▶ [Work instruction]:
Keep every word of the listing and drop the images when you write it out.

▶ [Raw data]:
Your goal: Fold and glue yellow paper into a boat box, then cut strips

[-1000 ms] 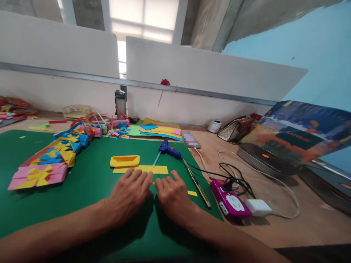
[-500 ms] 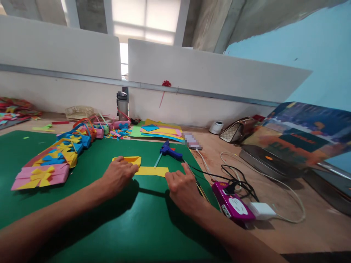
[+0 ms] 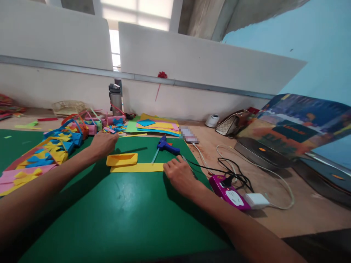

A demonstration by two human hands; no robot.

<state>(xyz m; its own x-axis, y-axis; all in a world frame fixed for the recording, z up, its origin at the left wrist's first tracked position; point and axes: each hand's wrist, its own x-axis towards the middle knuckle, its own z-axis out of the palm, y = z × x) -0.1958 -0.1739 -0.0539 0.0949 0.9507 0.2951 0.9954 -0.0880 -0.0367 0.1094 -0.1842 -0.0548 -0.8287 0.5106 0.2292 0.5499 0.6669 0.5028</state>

▶ [Answer section]:
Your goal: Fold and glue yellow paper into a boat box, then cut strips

[-1000 ms] 
[-500 ms] 
[+0 ms] 

A demonstration by two human hands; no robot.

<state>(xyz m; its own x-axis, y-axis; all in a world frame fixed for the recording, z up, its origin at the left wrist's first tracked position; point and axes: each hand's wrist, its own x-axis towards the middle knuckle, its own z-axis out of the palm, y = z × x) -0.1958 -0.1739 -0.0539 0.0949 0.9507 0.2951 0.9954 -0.0880 -0.0367 0.1094 -0.1842 -0.0548 -0.8287 0.5106 0.2292 0.5499 0.6669 0.5028</state>

Nothing else is required for this exercise.